Out of the listing below, copy every line that carries the string "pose".

> [PROVIDED MATERIAL]:

***

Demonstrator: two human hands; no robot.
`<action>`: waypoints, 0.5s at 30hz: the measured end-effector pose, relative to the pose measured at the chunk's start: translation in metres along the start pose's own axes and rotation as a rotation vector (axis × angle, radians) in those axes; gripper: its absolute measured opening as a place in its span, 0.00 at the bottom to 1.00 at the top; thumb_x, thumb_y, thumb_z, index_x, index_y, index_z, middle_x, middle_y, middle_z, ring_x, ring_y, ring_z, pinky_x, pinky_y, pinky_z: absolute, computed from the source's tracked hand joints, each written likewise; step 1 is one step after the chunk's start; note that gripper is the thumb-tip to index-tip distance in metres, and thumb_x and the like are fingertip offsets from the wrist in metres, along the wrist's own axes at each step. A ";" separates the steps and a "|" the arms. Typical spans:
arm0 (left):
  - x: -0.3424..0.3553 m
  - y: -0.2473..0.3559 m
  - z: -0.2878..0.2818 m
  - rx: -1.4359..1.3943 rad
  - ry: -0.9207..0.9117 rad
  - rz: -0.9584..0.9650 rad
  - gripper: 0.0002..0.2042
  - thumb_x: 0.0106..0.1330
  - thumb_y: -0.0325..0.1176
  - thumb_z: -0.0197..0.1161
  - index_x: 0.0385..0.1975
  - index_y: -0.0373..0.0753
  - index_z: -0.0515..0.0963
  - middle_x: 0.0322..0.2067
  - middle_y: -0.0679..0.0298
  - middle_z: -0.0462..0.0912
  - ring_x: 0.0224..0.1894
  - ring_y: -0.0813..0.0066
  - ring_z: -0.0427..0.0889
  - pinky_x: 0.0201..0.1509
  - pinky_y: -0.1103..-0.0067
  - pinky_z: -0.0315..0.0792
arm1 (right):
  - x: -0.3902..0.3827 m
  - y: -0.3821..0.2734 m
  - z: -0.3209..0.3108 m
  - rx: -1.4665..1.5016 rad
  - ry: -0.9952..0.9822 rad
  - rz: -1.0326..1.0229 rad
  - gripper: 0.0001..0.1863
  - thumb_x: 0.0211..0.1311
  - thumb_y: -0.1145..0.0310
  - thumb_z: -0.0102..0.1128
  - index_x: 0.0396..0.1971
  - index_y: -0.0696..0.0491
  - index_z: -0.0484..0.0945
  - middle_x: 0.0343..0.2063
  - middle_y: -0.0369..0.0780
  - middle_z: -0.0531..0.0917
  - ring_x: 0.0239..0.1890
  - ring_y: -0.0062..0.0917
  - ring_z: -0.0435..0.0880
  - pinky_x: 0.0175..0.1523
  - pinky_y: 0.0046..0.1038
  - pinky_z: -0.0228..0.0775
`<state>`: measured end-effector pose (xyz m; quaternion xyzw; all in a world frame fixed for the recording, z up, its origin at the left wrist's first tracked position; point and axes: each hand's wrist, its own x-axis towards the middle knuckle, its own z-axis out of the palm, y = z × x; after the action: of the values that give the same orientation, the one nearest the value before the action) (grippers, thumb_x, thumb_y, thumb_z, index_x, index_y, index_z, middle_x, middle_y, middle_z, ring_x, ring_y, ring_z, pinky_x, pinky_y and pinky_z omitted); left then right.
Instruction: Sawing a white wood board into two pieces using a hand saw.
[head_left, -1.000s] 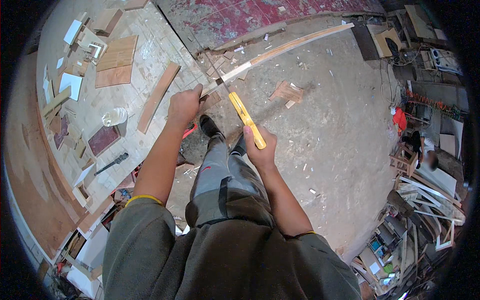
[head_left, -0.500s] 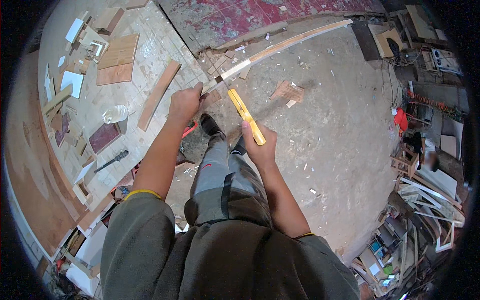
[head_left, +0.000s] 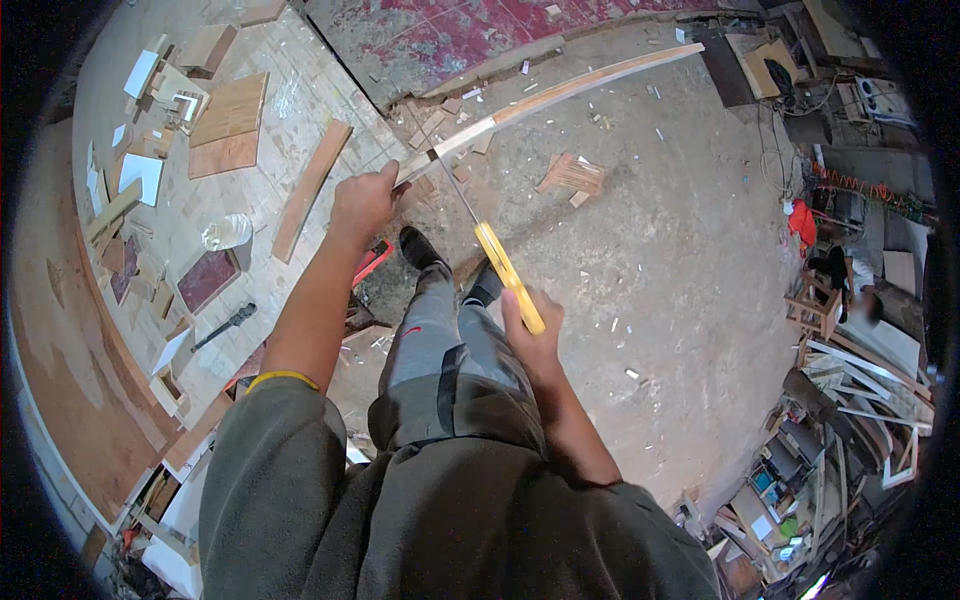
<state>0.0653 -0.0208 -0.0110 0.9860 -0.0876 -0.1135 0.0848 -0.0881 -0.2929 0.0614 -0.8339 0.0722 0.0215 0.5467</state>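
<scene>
— Both hands gripped firmly: the right hand (head_left: pixel 535 335) was closed around the yellow saw handle (head_left: pixel 510 277), and the left hand (head_left: pixel 362 203) was clamped on the near end of the long wooden strip (head_left: pixel 560 95).

— Where did the strip lie?

— It reached away over the littered floor (head_left: pixel 680 250), with the blade (head_left: pixel 450 185) meeting it just beside the left-hand fingers. A slip or a flexing strip could have nicked them.

One long wooden strip (head_left: pixel 560 92). One saw (head_left: pixel 490 250) with a yellow handle. Two hands: the left hand (head_left: pixel 362 200) and the right hand (head_left: pixel 535 335). Two black shoes (head_left: pixel 420 247). One worktop (head_left: pixel 180 250), bearing one clear bottle (head_left: pixel 225 232) and one dark hammer (head_left: pixel 225 325).
</scene>
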 end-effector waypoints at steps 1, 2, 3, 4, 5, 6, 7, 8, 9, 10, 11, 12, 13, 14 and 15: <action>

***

> [TASK RESPONSE]:
`<action>`: waypoints, 0.5s at 30hz: the measured end-effector pose, relative to the pose measured at the chunk's start: translation in metres along the start pose's own axes and rotation as a rotation vector (axis × angle, radians) in those axes; gripper: its absolute measured opening as a place in its span, 0.00 at the bottom to 1.00 at the top; thumb_x, thumb_y, thumb_z, index_x, index_y, index_z, middle_x, middle_y, middle_z, ring_x, ring_y, ring_z, pinky_x, pinky_y, pinky_z: absolute, computed from the source's tracked hand joints, each written likewise; step 1 is one step after the chunk's start; note that gripper is the thumb-tip to index-tip distance in metres, and thumb_x and the like are fingertip offsets from the wrist in metres, along the wrist's own axes at each step. A ";" separates the steps and a "|" the arms. Typical spans:
`<state>`: measured end-effector pose (xyz m; quaternion xyzw; all in a world frame fixed for the recording, z up, its origin at the left wrist's first tracked position; point and axes: each hand's wrist, its own x-axis towards the middle knuckle, its own z-axis out of the palm, y = z × x; after the action: of the values that give the same orientation, the one nearest the value before the action) (grippers, thumb_x, thumb_y, thumb_z, index_x, index_y, index_z, middle_x, middle_y, middle_z, ring_x, ring_y, ring_z, pinky_x, pinky_y and pinky_z omitted); left then right.

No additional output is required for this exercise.